Entries shown section start
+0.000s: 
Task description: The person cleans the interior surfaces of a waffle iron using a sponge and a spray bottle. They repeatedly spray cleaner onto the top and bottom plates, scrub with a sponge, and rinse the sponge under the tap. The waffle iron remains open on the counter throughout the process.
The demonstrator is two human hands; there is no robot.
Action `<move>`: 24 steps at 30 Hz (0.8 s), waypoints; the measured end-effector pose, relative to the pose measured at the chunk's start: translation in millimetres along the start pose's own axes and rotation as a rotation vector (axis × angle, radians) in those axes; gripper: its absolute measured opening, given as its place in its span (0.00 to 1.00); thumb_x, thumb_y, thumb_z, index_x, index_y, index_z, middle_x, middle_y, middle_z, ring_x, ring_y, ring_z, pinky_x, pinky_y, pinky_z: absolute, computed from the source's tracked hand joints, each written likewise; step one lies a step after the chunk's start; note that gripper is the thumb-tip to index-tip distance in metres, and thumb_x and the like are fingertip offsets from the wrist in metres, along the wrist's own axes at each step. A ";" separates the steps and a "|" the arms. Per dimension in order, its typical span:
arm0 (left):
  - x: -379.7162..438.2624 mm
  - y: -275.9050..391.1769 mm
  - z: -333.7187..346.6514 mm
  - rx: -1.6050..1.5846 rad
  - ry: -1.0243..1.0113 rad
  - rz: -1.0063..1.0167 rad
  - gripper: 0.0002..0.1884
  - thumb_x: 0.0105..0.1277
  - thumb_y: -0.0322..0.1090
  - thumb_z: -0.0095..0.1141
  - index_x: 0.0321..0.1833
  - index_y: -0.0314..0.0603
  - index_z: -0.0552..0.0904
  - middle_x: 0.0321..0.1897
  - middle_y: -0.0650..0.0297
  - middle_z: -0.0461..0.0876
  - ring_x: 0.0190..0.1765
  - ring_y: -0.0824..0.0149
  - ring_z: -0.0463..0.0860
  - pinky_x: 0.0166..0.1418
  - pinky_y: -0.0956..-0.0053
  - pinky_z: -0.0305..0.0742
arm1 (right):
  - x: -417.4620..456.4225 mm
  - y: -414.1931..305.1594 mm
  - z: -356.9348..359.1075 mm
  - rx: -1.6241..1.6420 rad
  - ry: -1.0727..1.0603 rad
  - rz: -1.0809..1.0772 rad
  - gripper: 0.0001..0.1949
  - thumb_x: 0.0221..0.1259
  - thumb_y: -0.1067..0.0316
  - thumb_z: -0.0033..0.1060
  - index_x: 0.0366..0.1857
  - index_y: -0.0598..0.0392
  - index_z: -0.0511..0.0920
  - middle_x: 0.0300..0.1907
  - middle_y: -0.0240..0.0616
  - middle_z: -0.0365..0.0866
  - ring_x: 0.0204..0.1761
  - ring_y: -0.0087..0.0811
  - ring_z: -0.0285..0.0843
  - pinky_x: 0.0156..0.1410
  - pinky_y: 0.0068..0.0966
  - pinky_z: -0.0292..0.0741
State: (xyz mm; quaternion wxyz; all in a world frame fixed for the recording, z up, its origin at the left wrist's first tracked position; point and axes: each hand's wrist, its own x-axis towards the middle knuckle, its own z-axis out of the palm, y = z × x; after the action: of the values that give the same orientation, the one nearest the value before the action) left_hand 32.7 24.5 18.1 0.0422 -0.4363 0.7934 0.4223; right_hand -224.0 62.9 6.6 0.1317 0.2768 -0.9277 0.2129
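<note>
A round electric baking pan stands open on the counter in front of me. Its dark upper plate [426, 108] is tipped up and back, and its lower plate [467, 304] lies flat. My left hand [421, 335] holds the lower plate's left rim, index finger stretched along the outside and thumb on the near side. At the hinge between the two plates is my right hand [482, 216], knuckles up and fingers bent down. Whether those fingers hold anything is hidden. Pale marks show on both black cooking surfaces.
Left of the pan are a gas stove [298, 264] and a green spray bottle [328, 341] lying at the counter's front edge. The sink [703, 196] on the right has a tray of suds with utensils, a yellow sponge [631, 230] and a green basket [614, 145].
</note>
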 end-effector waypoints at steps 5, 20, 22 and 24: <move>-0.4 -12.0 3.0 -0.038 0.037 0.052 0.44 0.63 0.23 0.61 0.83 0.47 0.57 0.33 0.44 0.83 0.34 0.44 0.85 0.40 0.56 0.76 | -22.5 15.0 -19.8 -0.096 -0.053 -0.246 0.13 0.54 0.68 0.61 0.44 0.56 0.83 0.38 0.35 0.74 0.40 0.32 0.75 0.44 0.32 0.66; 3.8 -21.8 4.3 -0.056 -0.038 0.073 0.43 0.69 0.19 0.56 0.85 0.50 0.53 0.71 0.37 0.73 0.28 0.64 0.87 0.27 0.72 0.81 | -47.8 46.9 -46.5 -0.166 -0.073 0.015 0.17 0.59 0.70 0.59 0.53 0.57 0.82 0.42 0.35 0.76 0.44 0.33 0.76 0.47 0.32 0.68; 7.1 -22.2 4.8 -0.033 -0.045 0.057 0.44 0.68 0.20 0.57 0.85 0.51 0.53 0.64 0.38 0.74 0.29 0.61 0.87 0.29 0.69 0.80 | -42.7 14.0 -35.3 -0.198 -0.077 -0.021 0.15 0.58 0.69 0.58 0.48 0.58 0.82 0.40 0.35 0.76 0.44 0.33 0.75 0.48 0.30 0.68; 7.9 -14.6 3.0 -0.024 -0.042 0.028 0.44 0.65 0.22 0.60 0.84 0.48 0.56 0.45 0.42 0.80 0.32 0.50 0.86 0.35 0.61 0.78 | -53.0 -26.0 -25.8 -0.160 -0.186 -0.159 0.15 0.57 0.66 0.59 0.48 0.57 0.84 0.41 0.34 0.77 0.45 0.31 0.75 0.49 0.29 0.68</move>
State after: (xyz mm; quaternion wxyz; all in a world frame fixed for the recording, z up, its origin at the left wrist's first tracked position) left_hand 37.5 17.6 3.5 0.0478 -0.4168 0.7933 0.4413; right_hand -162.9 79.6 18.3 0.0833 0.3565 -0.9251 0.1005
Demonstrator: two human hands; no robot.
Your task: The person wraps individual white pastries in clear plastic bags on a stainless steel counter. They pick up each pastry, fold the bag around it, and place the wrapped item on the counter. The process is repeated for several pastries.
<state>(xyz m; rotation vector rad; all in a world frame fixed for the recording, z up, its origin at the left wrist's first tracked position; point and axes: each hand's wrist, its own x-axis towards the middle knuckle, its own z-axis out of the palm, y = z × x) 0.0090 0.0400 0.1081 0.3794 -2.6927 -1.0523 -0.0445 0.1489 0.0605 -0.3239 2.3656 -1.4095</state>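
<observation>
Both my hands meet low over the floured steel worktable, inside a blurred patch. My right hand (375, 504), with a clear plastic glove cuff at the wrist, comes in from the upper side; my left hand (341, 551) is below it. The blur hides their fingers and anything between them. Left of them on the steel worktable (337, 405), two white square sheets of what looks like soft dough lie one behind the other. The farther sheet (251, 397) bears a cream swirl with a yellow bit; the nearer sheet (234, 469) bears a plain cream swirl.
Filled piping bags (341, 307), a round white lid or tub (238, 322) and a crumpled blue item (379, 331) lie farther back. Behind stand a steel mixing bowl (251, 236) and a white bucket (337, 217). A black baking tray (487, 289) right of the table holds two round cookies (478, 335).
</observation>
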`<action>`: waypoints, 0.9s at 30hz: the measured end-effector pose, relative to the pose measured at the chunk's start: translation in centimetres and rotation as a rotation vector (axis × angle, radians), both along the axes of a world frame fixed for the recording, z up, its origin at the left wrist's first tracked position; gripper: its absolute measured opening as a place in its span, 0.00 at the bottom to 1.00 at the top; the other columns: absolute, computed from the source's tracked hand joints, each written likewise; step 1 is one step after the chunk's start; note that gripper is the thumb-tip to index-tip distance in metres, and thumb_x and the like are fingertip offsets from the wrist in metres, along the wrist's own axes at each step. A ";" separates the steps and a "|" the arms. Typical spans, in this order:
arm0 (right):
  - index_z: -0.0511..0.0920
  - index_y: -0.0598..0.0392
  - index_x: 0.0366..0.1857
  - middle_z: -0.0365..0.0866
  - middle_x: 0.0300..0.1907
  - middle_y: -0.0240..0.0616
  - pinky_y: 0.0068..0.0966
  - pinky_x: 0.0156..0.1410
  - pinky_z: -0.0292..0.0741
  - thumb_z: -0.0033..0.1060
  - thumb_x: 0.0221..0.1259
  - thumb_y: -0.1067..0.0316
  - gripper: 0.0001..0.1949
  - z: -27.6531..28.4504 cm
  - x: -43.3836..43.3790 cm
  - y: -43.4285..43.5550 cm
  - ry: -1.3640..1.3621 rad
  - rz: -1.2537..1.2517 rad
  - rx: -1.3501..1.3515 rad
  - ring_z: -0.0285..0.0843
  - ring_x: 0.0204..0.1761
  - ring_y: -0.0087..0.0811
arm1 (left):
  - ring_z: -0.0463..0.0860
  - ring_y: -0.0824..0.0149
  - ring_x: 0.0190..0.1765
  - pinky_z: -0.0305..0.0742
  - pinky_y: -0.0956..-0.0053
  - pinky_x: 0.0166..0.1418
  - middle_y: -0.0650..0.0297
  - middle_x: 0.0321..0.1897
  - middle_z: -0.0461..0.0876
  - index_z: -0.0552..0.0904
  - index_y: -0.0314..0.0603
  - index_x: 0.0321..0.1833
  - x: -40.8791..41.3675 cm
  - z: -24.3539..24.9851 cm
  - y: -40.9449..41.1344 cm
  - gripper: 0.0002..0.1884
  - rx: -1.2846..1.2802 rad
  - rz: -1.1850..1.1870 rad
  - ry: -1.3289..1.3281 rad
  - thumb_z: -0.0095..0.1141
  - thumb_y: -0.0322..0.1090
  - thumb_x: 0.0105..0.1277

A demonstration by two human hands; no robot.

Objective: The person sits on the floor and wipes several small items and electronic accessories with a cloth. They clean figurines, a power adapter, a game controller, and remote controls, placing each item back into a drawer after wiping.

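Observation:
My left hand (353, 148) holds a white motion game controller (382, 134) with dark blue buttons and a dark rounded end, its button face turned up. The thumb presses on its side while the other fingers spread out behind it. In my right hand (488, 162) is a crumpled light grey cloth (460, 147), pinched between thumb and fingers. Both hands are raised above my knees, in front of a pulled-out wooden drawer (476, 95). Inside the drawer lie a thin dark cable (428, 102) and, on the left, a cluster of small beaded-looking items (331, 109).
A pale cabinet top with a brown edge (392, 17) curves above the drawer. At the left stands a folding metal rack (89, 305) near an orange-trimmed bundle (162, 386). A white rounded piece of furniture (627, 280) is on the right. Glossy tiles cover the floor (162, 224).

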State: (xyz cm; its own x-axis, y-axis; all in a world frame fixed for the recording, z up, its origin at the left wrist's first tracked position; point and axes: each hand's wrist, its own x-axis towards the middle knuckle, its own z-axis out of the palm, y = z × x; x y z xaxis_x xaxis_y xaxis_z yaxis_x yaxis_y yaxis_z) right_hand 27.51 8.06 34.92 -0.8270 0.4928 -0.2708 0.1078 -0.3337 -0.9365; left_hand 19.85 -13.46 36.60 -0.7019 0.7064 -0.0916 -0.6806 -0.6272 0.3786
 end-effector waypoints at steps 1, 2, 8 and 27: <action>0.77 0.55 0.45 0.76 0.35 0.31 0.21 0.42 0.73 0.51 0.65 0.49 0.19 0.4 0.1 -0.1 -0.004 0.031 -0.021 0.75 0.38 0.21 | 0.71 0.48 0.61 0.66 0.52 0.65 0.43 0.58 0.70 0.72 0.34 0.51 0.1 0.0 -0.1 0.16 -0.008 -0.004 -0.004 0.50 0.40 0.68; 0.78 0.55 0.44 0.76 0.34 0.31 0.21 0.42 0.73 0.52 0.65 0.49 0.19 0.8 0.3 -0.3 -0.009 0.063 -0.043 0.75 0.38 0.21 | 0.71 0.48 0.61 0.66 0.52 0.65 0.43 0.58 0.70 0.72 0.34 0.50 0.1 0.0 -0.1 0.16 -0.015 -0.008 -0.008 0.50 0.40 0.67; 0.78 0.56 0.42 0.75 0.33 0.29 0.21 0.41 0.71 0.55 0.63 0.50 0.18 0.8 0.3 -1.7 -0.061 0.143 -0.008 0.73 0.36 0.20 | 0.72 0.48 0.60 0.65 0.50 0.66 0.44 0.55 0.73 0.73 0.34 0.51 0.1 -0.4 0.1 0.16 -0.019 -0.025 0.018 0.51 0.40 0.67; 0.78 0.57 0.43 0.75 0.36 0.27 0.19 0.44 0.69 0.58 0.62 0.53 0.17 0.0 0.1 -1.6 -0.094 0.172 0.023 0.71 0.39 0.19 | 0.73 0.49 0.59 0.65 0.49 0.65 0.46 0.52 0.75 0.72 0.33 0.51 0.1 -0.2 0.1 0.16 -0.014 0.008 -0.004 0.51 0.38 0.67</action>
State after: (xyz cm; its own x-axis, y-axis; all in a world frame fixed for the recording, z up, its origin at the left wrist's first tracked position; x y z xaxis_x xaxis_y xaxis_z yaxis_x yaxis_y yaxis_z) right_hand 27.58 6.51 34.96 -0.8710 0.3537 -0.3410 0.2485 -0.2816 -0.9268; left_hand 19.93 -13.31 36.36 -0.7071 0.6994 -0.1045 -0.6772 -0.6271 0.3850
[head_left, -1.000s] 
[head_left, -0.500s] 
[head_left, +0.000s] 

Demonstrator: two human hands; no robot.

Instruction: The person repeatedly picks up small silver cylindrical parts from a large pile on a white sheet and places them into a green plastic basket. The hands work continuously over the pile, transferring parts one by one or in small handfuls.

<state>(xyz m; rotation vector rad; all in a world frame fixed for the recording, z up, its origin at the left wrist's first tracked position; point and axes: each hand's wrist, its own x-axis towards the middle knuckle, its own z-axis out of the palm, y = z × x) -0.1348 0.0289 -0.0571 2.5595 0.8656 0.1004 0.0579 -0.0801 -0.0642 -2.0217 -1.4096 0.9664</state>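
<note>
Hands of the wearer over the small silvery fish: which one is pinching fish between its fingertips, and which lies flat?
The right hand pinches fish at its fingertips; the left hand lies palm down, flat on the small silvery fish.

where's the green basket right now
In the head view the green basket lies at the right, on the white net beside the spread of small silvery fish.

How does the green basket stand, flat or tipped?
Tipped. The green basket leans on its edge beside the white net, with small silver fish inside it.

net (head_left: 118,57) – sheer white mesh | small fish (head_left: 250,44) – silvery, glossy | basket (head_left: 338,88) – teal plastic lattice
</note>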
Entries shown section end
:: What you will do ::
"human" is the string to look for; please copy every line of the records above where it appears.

:: Answer section ::
The demonstrator is two human hands; there is no robot.
Demonstrator: two human hands; no robot.
A demonstration by two human hands; no robot.
Demonstrator: two human hands; no robot.

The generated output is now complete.